[Biopython] FASTA file parsing

Mon Jun 30 13:00:25 UTC 2014

On Sun, Jun 29, 2014 at 11:43 AM, Ismail Uddin
<ismail.sameeuddin at gmail.com> wrote:
> Dear Sir or Madam,
>
> I would like to post a question regarding FASTA file parsing using the
> BioPython module. The current tutorial online indicates how to parse a FASTA
> file, but the output is in the format Seq('<<sequence here>>',
> SingleLetterAlphabet())
>
> I would like to know how one may simply print out the entire sequence
> without any adjoining text i.e. 'ACTACGGCGAT'
>
> I ask this question, as I am trying to write a script that will read each
> entry in the FASTA file and produce a dictionary of key being the ID and the
> value being the raw sequence.
>
> Thank you in advance for your help and cooperation,
> Ismail Uddin

I think this is a confusion about python's default str(...) and
repr(...) behaviour.

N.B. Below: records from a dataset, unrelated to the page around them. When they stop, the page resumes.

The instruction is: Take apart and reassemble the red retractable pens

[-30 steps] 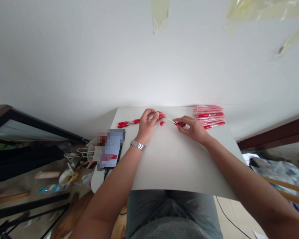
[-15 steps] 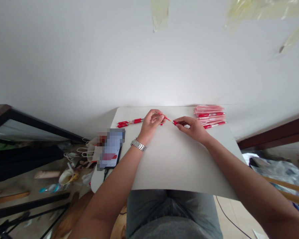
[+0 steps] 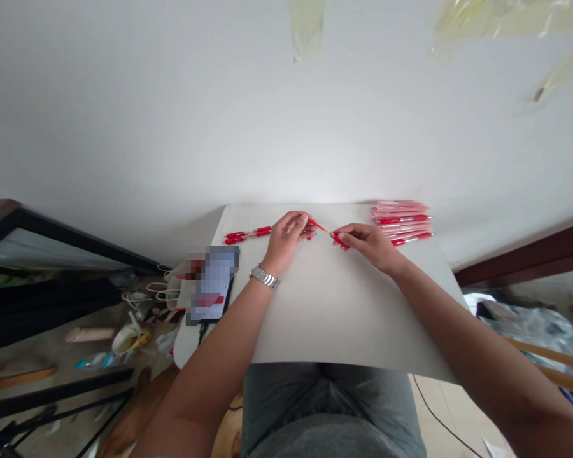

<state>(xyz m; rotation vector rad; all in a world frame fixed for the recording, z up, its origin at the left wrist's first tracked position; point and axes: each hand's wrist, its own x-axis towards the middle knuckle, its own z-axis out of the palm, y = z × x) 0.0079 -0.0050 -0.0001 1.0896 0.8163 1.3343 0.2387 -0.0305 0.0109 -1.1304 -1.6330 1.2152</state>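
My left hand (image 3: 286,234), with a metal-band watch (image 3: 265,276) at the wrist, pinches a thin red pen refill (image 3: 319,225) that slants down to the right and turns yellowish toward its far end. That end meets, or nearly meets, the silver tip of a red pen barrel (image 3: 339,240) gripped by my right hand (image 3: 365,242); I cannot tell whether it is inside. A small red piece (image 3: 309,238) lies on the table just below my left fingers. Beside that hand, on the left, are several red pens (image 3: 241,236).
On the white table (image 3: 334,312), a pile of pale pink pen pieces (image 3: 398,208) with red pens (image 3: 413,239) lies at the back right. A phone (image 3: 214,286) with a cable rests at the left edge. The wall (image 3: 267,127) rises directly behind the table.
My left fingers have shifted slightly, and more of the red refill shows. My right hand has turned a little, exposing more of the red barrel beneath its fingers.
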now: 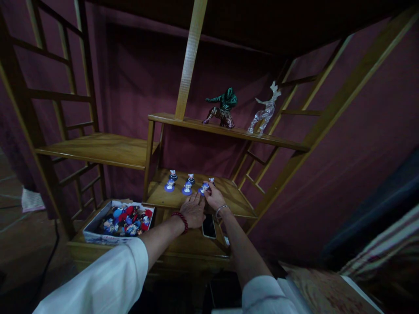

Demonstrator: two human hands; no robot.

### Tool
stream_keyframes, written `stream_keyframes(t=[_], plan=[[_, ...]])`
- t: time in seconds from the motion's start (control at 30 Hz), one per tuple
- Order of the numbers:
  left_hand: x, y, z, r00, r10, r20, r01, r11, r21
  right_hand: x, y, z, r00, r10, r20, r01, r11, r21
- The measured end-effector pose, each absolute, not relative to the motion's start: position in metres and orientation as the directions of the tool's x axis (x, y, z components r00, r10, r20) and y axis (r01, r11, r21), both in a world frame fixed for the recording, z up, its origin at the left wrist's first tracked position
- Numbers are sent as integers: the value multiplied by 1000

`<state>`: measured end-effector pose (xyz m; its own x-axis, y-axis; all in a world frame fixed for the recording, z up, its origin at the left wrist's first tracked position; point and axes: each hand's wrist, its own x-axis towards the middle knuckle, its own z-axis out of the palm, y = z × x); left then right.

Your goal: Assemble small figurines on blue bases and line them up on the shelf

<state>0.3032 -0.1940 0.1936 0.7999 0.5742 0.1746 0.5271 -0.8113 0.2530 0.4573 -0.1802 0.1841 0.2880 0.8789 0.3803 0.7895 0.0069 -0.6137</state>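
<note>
My right hand (214, 198), with a silver bangle at its wrist, grips a small purple and white figurine (203, 188) between thumb and fingers on the middle shelf (229, 196). Beside it my left hand (194, 211), wearing a red bead bracelet, rests with outstretched fingers on the shelf's front edge. To the left stand two more purple figurines, one nearer (187, 188) and one farther left (169, 185). Behind them is a row of dark-based figurines: a left one (173, 175), a middle one (190, 178) and a right one (211, 179), the last partly hidden by my fingers.
A box (98, 237) full of red, blue and black figurines sits lower left. Below my hands lies a phone (209, 226). On the upper shelf (193, 124) stand a green hooded figure (225, 107) and a clear deer (265, 111). A wooden post (190, 61) rises from that shelf.
</note>
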Motion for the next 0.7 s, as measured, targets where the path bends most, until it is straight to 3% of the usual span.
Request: stream_keyframes(t=[0.7], plan=[[304, -196, 190, 793, 574, 206, 536, -817, 213, 458, -182, 186, 277, 908, 313, 777, -20, -629]])
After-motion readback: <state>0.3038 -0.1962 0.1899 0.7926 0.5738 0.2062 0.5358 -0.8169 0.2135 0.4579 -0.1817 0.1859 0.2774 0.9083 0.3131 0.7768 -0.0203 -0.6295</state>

At the Python prompt:

>>> from Bio.Seq import Seq
>>> from Bio.Alphabet import generic_dna
>>> my_seq = Seq("ACTACGGCGAT", generic_dna)
>>> my_seq
Seq('ACTACGGCGAT', DNAAlphabet())
>>> print(my_seq)
ACTACGGCGAT
>>> str(my_seq)
'ACTACGGCGAT'

The one you didn't like is the representation, meant to look
like what you would type to create the object. If you actually
print the object, Python automatically does str(my_seq)

Compare basic python strings,

>>> my_string = "ABC"
>>> my_string
'ABC'
>>> print(my_string)
ABC

Notice one gives the quote marks, one does not.

Can you suggest where we can make the Biopython
documentation clearer on this issue?

Thanks,

Peter